In this post, I want to talk about my best experiences in Haiti. There are three or four that jump out as the kind of memories where you don’t even need a picture to remind you because the image seems like it’s seared into your brain on an entirely different level. Know what I mean? The common thread running through all these memories is an idea that we misunderstand all too often in our culture – the idea of fellowship. I’ll run them down in the¬†chronological order that they occurred in.

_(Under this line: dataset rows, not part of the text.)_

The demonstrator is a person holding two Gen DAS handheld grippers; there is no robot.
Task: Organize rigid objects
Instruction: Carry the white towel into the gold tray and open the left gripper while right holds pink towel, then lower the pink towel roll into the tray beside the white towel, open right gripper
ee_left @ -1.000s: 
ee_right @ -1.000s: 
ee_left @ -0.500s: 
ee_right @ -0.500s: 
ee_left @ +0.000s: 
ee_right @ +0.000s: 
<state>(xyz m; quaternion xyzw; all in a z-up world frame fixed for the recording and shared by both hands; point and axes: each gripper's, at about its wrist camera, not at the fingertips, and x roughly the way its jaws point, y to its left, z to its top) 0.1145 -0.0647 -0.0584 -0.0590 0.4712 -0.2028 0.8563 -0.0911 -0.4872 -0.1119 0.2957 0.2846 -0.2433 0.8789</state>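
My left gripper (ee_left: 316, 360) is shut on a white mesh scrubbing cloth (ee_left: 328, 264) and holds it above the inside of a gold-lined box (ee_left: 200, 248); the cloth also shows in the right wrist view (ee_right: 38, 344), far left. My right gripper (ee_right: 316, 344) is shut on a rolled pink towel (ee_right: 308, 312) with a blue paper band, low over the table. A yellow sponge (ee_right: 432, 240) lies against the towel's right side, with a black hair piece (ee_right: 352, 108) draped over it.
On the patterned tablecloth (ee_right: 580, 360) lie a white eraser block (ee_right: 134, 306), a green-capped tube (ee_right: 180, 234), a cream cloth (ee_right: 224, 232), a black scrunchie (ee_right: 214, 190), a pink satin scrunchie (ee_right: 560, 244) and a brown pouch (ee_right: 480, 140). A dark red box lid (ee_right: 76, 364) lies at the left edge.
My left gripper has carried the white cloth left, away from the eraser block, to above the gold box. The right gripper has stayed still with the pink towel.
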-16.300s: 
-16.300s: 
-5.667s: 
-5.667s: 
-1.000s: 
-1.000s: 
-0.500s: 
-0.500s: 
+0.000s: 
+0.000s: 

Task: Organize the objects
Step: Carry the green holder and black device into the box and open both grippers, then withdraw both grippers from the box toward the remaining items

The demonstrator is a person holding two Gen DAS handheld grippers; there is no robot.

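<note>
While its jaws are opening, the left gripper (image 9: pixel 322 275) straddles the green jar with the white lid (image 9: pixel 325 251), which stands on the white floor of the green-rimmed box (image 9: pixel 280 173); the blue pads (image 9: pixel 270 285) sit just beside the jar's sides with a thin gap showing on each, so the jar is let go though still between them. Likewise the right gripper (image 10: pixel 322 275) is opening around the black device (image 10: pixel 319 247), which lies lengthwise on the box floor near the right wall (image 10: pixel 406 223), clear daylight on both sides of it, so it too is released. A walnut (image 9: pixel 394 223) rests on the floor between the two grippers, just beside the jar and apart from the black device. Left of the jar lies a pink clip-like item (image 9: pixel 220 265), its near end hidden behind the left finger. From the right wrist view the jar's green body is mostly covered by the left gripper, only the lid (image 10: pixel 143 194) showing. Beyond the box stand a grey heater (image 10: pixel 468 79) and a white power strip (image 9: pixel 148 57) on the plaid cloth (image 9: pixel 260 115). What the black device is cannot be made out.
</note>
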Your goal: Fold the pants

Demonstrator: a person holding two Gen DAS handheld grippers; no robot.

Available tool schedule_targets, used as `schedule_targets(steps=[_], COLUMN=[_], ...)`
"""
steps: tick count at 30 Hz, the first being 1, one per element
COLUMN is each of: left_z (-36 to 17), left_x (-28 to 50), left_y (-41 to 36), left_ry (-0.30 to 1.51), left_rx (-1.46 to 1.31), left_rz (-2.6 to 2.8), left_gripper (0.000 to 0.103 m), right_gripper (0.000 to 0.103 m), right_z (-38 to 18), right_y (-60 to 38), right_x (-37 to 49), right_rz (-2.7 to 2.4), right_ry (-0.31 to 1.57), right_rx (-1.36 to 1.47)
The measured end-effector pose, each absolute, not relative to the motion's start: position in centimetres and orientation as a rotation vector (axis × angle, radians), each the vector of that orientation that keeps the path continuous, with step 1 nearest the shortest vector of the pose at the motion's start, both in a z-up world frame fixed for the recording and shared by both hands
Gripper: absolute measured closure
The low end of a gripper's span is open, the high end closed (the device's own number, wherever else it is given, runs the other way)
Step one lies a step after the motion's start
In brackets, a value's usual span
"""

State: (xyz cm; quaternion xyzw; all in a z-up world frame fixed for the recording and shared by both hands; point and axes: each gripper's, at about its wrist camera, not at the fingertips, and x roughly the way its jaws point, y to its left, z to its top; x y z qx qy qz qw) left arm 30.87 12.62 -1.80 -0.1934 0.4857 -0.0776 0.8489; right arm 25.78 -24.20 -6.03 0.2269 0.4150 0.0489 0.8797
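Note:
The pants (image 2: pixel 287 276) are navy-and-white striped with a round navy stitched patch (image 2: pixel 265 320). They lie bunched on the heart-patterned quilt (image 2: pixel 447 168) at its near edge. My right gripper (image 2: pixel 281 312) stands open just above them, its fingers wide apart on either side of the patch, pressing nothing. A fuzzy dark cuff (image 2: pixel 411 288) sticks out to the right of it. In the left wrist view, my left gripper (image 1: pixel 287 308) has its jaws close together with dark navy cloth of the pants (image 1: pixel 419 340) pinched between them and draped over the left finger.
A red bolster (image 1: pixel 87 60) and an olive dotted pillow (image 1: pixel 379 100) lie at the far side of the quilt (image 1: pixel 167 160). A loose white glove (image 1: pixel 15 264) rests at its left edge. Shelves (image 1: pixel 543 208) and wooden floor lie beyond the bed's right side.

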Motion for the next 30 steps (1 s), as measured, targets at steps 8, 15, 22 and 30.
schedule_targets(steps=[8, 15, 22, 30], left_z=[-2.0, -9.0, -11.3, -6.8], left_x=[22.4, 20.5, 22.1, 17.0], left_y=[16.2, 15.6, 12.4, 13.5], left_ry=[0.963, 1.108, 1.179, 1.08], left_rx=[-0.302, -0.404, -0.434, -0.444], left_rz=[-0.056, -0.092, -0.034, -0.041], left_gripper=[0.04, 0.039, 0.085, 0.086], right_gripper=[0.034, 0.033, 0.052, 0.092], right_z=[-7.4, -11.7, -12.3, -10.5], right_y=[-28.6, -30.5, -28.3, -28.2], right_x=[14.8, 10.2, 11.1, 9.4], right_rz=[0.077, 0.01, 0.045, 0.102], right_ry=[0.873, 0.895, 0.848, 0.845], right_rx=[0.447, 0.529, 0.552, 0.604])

Sunday, April 5, 2009 – We worshipped on Palm Sunday at an orphanage in Jacmel, on the south coast of the island of Haiti. Our group leaders, Jeff and Rita, have been supporting this orphanage since 2006, and in that short amount of time it has changed from a complete and total dump to what is in most respects a nice place to live, particularly by Haitian standards. There is a chapel in that orphanage, and so at 10AM all eight of us, plus a group of five or so from Canada, plus the 73 kids who live there piled into this little room and had a worship service. It was something I will never ever forget. At one point I nearly lost it because I was so overwhelmed by the import of what was happening – We were singing ‘Lord I Lift Your Name on High’, the Haitians singing in creole, us and the Canadians singing in english, and the Holy Spirit moving through everyone. It was a truly beautiful moment.

Tuesday, April 7, 2009 – Our main project for this trip was to build a chicken house at another, smaller, much more needy orphanage near Christianville. As we started to build it, several men from nearby came to help. They never asked for money in return for their labor, never asked for a share of the chickens that would be raised there, they just showed up to help because they understood that the chicken house would benefit the orphanage and the community alike. Despite all the barriers that we felt like were in the way (language, race, economic status, culture differences), God once again showed that fellowship doesn’t hinge on any of that. There was a moment on Tuesday when we were putting the roof on the chicken house when several of the Haitian men and myself were standing around watching (when roofing, the guys on the ladders do the lion’s share of the work). The Haitian men were joking around with Exod, our Haitian ‘foreman’ for the job, and Jeff. Even though all of those supposed barriers separated me from these men, I felt like I was being included in their fun. We had ceased to be Haitians and Americans, dark-skinned and light-skinned, creole-speaking and english-speaking, impoverished and well-off… We were simply a group of men building a chicken house together and enjoying one another’s company.

The theme of true fellowship was heavy on my heart throughout our entire Haiti mission. I have thought more than once over the last couple of years that we might not truly understand fellowship in the United States. In our churches, the meaning of the word fellowship is often restricted to, ‘standing around in the fellowship hall talking’. In reality fellowship is much more closely related to the concept of ‘doing life together’, of sharing all of our meaningful moments (both good and bad) with those we are close to. In Haiti, people are much closer with one another than they are here. It’s out of necessity – the Haitians we were around understand that if they don’t work together, none of them will survive.

It’s a lesson that I think we could stand to learn here, too.